By Professor Daniel Moran
Last updated 2011-02-17
Once sailors learned to mount cannon on their ships, however, the advantages of wind propulsion became overwhelming. Only a heavily-timbered sailing ship could carry the heavy guns necessary for this new form of naval combat, or absorb the punishment the guns could inflict.
The result was a vessel of enormous power and strategic range. Sailing navies were the military instruments by which Europe's overseas empires were created. Those empires in turn supported the trade and industry by which the navies themselves were financed - a military-commercial symbiosis that constituted the essence of what the American naval theorist, Alfred Thayer Mahan, called 'sea power'.
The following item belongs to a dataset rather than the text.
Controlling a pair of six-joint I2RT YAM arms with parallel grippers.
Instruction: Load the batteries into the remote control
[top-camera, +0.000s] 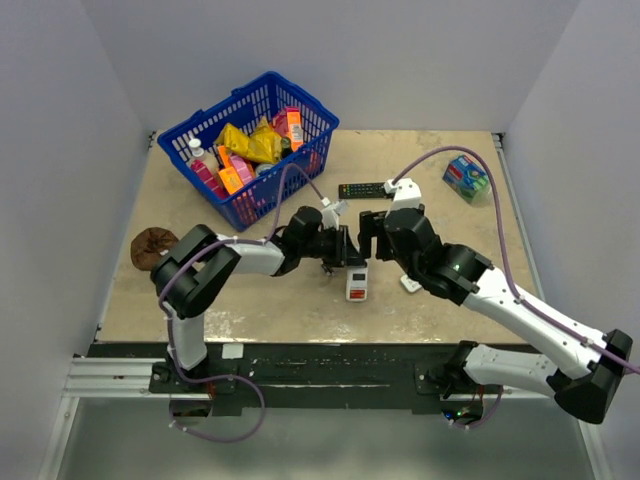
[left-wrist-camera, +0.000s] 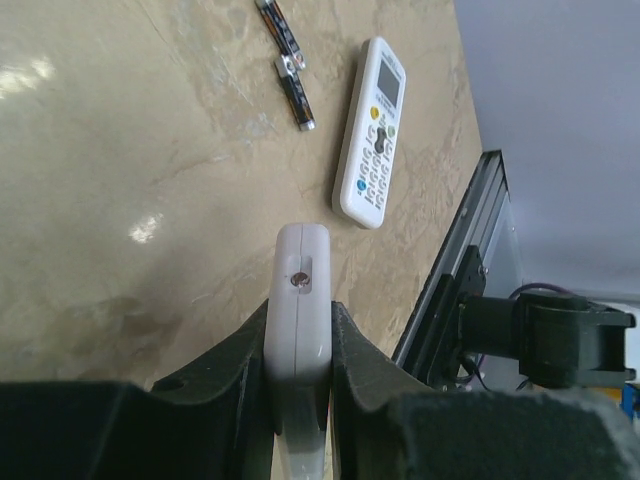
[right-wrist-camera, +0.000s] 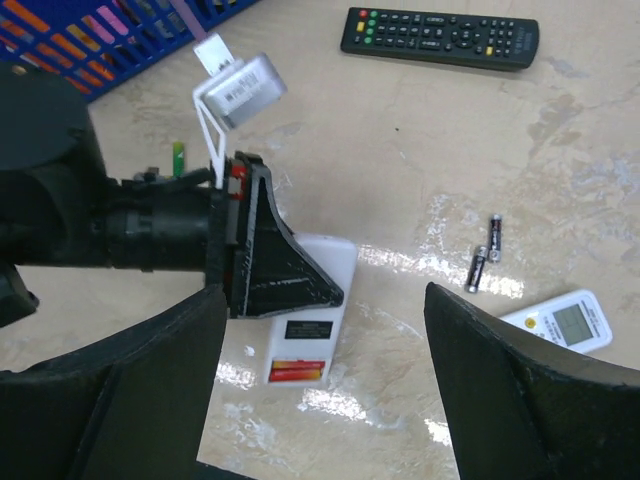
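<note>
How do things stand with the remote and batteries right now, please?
Left hand shut on remote control. Right hand open, above it, empty. Two dark batteries loose on table, near grey-buttoned remote. Nothing seen blocking them.

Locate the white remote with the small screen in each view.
Top external: screen remote, just right of centre, partly hidden.
Left wrist: upper middle, face up.
Right wrist: lower right.
Shared landmark: the small white remote clamped in the left hand, in all three.

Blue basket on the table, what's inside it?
The basket holds yellow packets, an orange box, a white bottle and pink and orange packs. Whatever lies beneath that pile is covered and cannot be seen.
</note>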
Yet the same wind that gave the sailing warship its global reach also limited its tactical maneuverability. This, plus the fact that it is not easy to sink a wooden ship by the simple expedient of firing iron balls at it, tended to make large-scale naval combat rare and indecisive.
Nicholas Pocock's The 'Defence' at the Battle of the First of June, 1794, above, illustrates an episode in the most ferocious naval battle of the 18th century. It occurred 650km (400 miles) off the coast of Brittany, where a British fleet under Admiral Lord Howe intercepted a French grain convoy from America, escorted by 26 men-of-war under Admiral Louis Villaret de Joyeuse.
The painting shows the fate of HMS Defence, the first British ship to penetrate the French line, which was immediately dismasted by enemy fire. Pocock's unusually realistic image captures the stupendous violence of naval combat.
Both of the fleets at what became known as the Glorious First of June possessed fire power exceeding that of a large 18th-century army, and they fought at point-blank range. Yet only one among the 50-odd capital ships engaged was sunk, while the grain convoy sailed on unmolested, carrying its vital fuel to stoke the fires of the French Revolution.